Why Kilmarnock's Gary Dicker was shown a red card against Hearts

In the latest edition of Ref Review Joel Sked talks to former fully qualified referee Craig Anderson about Willie Collum's decision to show Kilmarnock's Gary Dicker a red card during his side's 1-0 defeat to Hearts.

Kilmarnock's Gary Dicker is sent off by Referee Willie Collum after a challenge on Callumn Morrison. Picture: SNS/Craig Williamson
Kilmarnock's Gary Dicker is sent off by Referee Willie Collum after a challenge on Callumn Morrison. Picture: SNS/Craig Williamson

Kilmarnock manager Steve Clarke was steadfast in his belief that Willie Collum won the game for table-topping Hearts on Saturday after the referee decided to show Gary Dicker a red card.

Sign up to our daily newsletter

The teams were level at 0-0 when the midfielder was ordered off for a challenge on Hearts winger Callumn Morrison in the 68th minute. The Gorgie side would claim all three points thanks to a header from Uche Ikpeazu late on.

Image 1

“Gary won the ball, clearly”, said Clarke. “We’ll win the appeal so that’ll help us next week, but not today. It wasn’t (Uche) Ikpeazu that won the game for Hearts. It was the referee, unfortunately.”

Former fully qualified referee, Craig Anderson, can understand why Collum did show the red card due to the way the incident transpired.

He said: “The tackle came out of the sort of situation where you often see red card tackles - the ball is moving around quite quickly and is getting away from a player, so he lunges after it in desperation.

“From the ref’s angle, which was right behind it, perhaps obscured by Olly Lee, it probably looked a lot worse than it was - Dicker’s leg was outstretched and he did go over the top of the ball a bit.”

Yet. Anderson feels that the challenge only warranted a yellow card at most, with Morrison’s reaction the tackle perhaps influencing Collum’s decision.

He said: “From other angles you can see that the angle of the tackle was away from Morrison’s leg and that he seems to make contact with the top of his boot rather than his studs (see image 1).
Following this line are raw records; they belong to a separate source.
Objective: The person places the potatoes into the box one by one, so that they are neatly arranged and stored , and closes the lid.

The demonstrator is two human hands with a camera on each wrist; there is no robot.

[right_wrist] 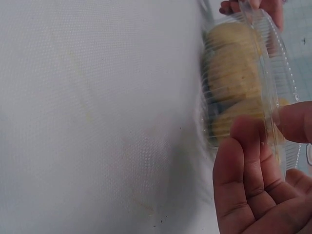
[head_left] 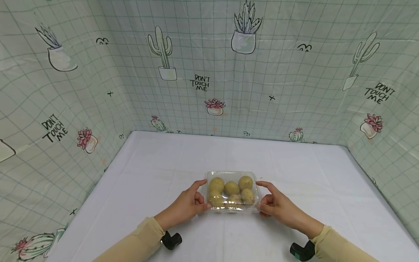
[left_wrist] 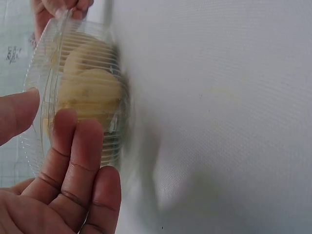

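Observation:
A clear plastic clamshell container [head_left: 233, 210] lies on the white table with its lid down. Several round yellow-green fruits [head_left: 231, 188] sit inside; their exact kind cannot be told. At the container's left side, my left hand [head_left: 184, 203] holds the edge, index finger at the far corner and thumb at the near one. My right hand [head_left: 283, 209] grips the opposite side in a mirrored way. In the left wrist view, the thumb [left_wrist: 19, 114] is at the lid rim and the other fingers are beside the ribbed wall. The right wrist view shows thumb [right_wrist: 292, 122] and fingers about the rim.
White cloth covers the table [head_left: 229, 156]. Behind and at both sides hangs a gridded curtain [head_left: 248, 83] printed with cacti. A black device [head_left: 171, 240] is at the left wrist, and another black device [head_left: 302, 251] at the right.

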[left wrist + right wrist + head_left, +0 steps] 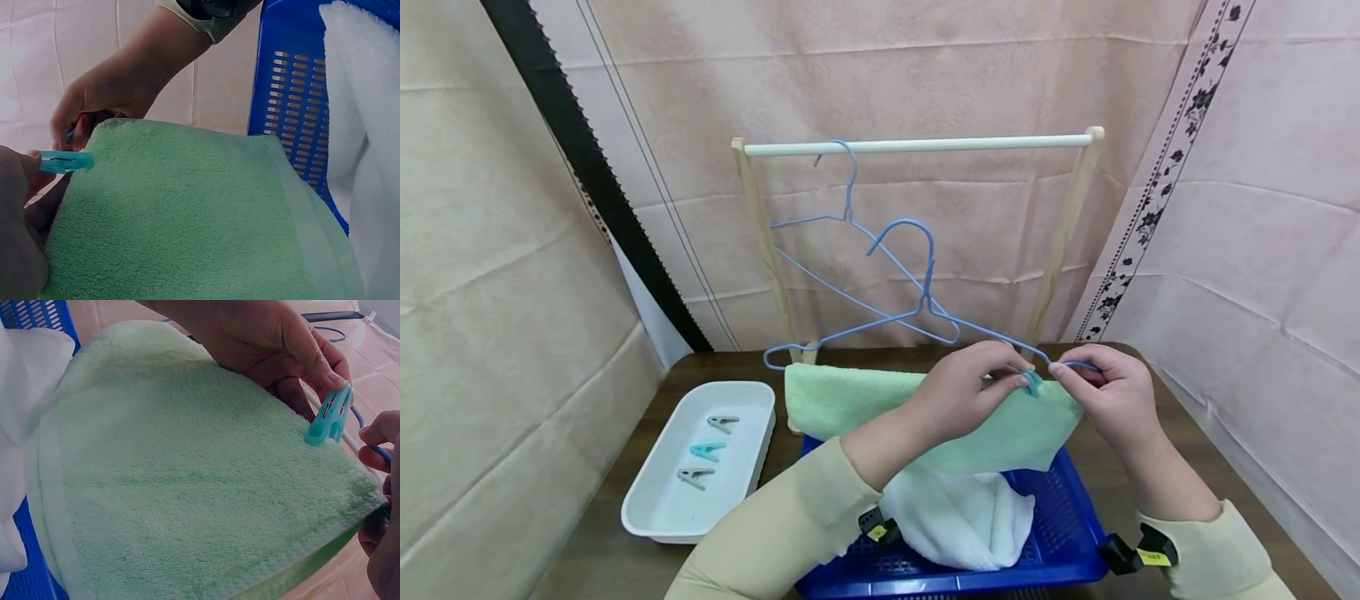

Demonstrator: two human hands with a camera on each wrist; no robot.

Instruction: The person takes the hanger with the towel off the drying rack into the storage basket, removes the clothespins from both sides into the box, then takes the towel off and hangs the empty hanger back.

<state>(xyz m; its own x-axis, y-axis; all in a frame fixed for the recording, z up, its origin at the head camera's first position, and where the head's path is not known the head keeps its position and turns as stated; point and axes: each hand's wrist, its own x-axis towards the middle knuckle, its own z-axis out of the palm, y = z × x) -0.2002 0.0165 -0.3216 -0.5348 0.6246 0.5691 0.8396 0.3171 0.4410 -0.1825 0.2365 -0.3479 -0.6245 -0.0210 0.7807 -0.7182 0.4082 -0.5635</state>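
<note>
A light green towel [853, 402] hangs folded over the lower bar of a blue hanger [931, 265], which is held up above the basket. My left hand [958, 385] pinches a teal clothespin [331, 414] between thumb and fingers, its tip on the towel's top edge toward the right side. Just beyond it, my right hand [1108, 390] grips the right end of the hanger, fingers curled round the wire by the towel's corner. In the left wrist view the clothespin [65, 161] lies flat against the towel's edge.
A second blue hanger [852, 187] hangs from the white rod [955, 145] of a wooden rack behind. Below the towel, a blue basket [1078, 508] holds a white towel [958, 517]. At the left, a white tray [651, 492] contains two grey clothespins and a teal one.
</note>
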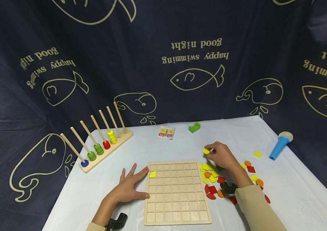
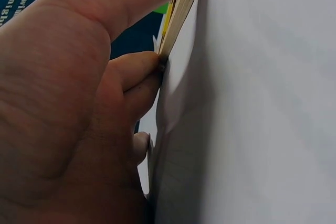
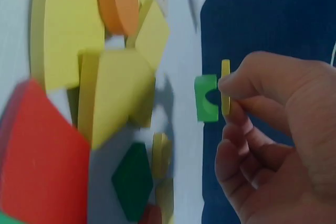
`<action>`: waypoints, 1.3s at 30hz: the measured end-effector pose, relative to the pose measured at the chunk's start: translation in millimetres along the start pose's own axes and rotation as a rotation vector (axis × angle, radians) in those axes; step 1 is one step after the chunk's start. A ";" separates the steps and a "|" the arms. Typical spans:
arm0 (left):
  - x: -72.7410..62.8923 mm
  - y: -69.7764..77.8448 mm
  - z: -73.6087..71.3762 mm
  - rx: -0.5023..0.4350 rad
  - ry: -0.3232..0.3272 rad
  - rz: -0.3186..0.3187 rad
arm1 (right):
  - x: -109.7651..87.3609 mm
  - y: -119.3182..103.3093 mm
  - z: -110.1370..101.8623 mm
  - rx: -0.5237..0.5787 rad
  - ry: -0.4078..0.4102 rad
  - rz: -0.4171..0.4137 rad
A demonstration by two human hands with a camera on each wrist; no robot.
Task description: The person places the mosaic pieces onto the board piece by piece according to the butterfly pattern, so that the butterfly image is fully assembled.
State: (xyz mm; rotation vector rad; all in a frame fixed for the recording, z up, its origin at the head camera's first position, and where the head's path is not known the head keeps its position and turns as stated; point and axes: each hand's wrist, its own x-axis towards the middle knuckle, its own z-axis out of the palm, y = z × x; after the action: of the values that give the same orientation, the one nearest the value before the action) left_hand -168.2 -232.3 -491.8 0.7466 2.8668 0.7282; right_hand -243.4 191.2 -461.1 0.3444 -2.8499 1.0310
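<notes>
A wooden grid board (image 1: 176, 195) lies on the white table, with one yellow tile (image 1: 153, 174) in a cell near its top left corner. My left hand (image 1: 129, 187) rests at the board's left edge, fingers spread and fairly straight, thumb and fingertips touching the rim; the left wrist view shows them against the board's side (image 2: 181, 17). Above the table, beyond the board's upper right corner, my right hand (image 1: 220, 155) pinches a yellow tile (image 1: 206, 151) between thumb and finger. The right wrist view shows this tile (image 3: 226, 87) edge-on.
Loose yellow, red, orange and green tiles (image 1: 213, 189) lie right of the board, partly under the right forearm. An abacus-like bead rack (image 1: 105, 152) stands at left. At the back are a pattern card (image 1: 166, 132) and a green block (image 1: 194, 127); a blue toy microphone (image 1: 280, 146) lies right.
</notes>
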 end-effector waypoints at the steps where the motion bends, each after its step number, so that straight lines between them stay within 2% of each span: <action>1: -0.1 0.0 0.1 0.000 -0.001 -0.003 | -0.5 -2.2 1.0 0.007 -0.009 -0.020; 8: 0.2 0.0 0.8 -0.007 0.000 -0.010 | -1.4 -15.4 12.5 0.038 -0.057 -0.055; 16: 0.5 -0.9 0.3 -0.005 0.001 -0.016 | 3.2 -33.7 31.0 0.015 -0.133 -0.090; 21: 1.0 -1.6 -0.4 -0.003 -0.001 -0.018 | 6.3 -44.5 42.5 0.018 -0.146 -0.113; 32: 0.2 -1.1 -0.7 -0.014 -0.001 -0.020 | 6.5 -67.3 64.6 0.041 -0.200 -0.286; 39: -0.1 -0.9 -0.8 -0.004 -0.004 -0.029 | 6.2 -83.6 75.5 0.022 -0.237 -0.327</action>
State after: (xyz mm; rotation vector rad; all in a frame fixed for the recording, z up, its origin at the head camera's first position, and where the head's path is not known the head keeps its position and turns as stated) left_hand -168.7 -233.4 -491.5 0.7031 2.8654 0.7278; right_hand -229.9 79.3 -466.2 0.9566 -2.8415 1.0133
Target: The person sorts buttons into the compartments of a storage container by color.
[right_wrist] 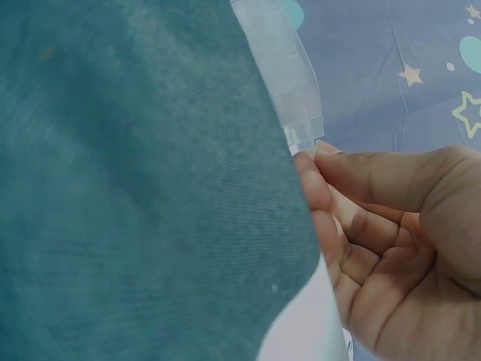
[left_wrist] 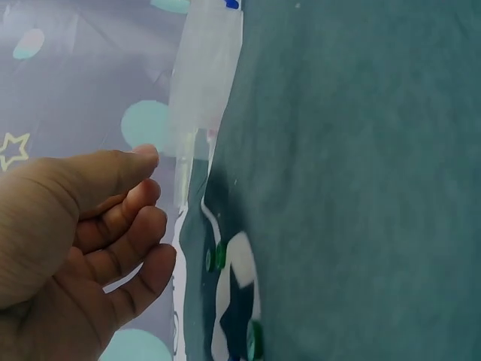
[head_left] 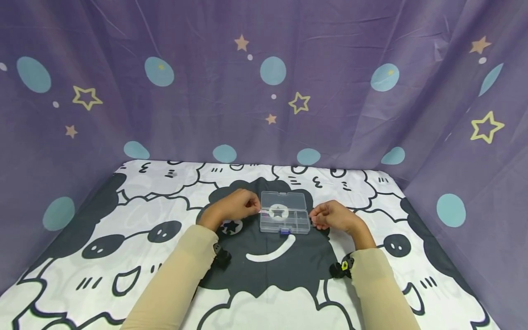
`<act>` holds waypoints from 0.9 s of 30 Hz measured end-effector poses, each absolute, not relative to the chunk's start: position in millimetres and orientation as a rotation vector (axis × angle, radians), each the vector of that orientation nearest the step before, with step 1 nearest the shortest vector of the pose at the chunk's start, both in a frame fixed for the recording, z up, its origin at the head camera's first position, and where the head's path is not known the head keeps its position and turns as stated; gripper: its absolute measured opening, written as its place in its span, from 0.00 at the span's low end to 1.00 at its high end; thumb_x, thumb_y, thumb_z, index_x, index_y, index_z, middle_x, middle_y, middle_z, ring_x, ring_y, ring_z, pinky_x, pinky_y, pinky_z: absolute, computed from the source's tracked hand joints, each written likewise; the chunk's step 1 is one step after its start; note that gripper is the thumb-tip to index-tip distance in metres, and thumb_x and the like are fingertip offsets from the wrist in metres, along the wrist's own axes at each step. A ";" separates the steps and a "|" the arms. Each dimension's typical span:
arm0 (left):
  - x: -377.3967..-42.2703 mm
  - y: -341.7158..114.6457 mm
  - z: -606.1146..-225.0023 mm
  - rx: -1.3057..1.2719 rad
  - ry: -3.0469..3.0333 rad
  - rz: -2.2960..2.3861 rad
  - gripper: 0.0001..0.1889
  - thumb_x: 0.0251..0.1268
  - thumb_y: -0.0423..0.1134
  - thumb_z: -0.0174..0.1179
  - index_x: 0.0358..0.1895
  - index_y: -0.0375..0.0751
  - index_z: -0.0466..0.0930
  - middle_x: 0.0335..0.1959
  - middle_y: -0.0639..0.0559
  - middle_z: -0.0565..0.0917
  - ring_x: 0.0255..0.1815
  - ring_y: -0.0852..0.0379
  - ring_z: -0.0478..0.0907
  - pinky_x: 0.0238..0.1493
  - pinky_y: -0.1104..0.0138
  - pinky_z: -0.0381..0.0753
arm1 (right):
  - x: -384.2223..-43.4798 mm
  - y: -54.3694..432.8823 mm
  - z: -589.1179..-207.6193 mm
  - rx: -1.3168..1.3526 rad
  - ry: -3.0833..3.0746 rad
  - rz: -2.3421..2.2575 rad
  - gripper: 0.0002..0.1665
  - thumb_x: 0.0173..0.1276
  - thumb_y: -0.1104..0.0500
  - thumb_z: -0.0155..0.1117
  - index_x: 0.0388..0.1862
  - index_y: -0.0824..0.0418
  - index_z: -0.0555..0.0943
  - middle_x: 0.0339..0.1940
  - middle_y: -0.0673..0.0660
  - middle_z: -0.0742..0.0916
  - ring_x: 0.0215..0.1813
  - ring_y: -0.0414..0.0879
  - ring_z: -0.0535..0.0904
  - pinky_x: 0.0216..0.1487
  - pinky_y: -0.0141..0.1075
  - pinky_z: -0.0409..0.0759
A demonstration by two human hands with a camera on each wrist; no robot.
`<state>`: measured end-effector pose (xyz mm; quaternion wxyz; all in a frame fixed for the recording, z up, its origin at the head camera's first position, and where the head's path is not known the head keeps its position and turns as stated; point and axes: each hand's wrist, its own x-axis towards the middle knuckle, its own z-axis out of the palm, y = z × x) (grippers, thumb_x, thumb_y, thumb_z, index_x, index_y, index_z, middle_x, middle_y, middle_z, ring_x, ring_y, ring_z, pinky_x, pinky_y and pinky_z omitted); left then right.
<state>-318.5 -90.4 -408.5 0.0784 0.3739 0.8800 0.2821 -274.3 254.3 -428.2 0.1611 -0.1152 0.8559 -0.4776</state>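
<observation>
A clear plastic compartment box [head_left: 284, 225] lies on the dark part of the cloth with its lid [head_left: 284, 200] raised at the back and a blue clasp [head_left: 285, 232] at the front. My left hand [head_left: 241, 204] is at the box's left side. Its fingers are loosely bent with nothing visible between them, and the thumb tip stops just short of the box in the left wrist view. My right hand [head_left: 332, 216] is at the right side. In the right wrist view its thumb and forefinger pinch the near corner of the box [right_wrist: 289, 83].
Small green round pieces [left_wrist: 255, 340] lie on the cloth below the left hand. The table is covered with a black-and-white cartoon cloth [head_left: 165, 275]. A purple curtain [head_left: 231, 91] with stars and blue ovals stands behind and at both sides.
</observation>
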 end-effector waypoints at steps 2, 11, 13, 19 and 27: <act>-318.5 -94.1 -406.9 1.121 2.644 0.849 0.04 0.74 0.34 0.62 0.42 0.38 0.86 0.27 0.56 0.81 0.26 0.62 0.73 0.34 0.66 0.76 | -274.6 254.4 -428.1 -0.326 2.446 -1.366 0.10 0.72 0.70 0.60 0.49 0.73 0.84 0.33 0.56 0.88 0.33 0.45 0.82 0.37 0.38 0.82; -317.5 -117.5 -398.3 1.021 2.637 0.871 0.09 0.72 0.33 0.63 0.51 0.34 0.82 0.34 0.53 0.83 0.33 0.59 0.77 0.41 0.62 0.78 | -275.2 255.1 -428.6 -0.328 2.433 -1.372 0.11 0.73 0.70 0.60 0.50 0.73 0.83 0.33 0.57 0.88 0.33 0.45 0.82 0.37 0.37 0.82; -318.3 -123.4 -398.6 1.024 2.644 0.867 0.09 0.73 0.33 0.62 0.51 0.33 0.82 0.34 0.53 0.83 0.33 0.59 0.77 0.41 0.61 0.78 | -275.2 254.8 -428.7 -0.330 2.435 -1.369 0.11 0.73 0.70 0.60 0.50 0.73 0.83 0.33 0.57 0.88 0.33 0.45 0.82 0.37 0.37 0.82; -320.5 -140.4 -400.5 1.004 2.694 0.827 0.10 0.73 0.33 0.61 0.52 0.33 0.82 0.34 0.52 0.82 0.30 0.58 0.76 0.39 0.60 0.78 | -274.7 254.3 -428.0 -0.329 2.435 -1.375 0.10 0.73 0.70 0.60 0.50 0.73 0.83 0.34 0.58 0.88 0.34 0.45 0.83 0.37 0.37 0.82; -320.9 -160.0 -399.8 0.990 2.738 0.773 0.07 0.71 0.32 0.61 0.48 0.35 0.83 0.34 0.52 0.83 0.31 0.59 0.76 0.41 0.59 0.77 | -274.7 254.6 -428.2 -0.338 2.433 -1.373 0.11 0.73 0.70 0.61 0.50 0.73 0.83 0.34 0.58 0.88 0.34 0.46 0.83 0.37 0.38 0.82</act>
It was a clumsy challenge, but it was at fairly low speed and the level of contact on the Hearts player was never really going to endanger his safety.

“Morrison’s reaction certainly didn’t help his opponent, but that is fairly standard and really a referee should know better than to be fooled by it.

“As much as you can make an argument for a red, I think a yellow was more than sufficient, particularly in the context of the game, which was hard fought but never dirty.”

Clarke was critical of speed at which Collum made the decision.

He said: “The most disappointing thing is that such an experienced official couldn’t wait to get the card out of his pocket, rather than taking his time and assessing the situation.”

Anderson is in agreement and offered a potential solution.

He said: “Collum had his card out very quickly rather than giving it a second of thought - seeking some advice from his far side assistant may have been wise in this case, since he may have had a different perspective from a different angle.”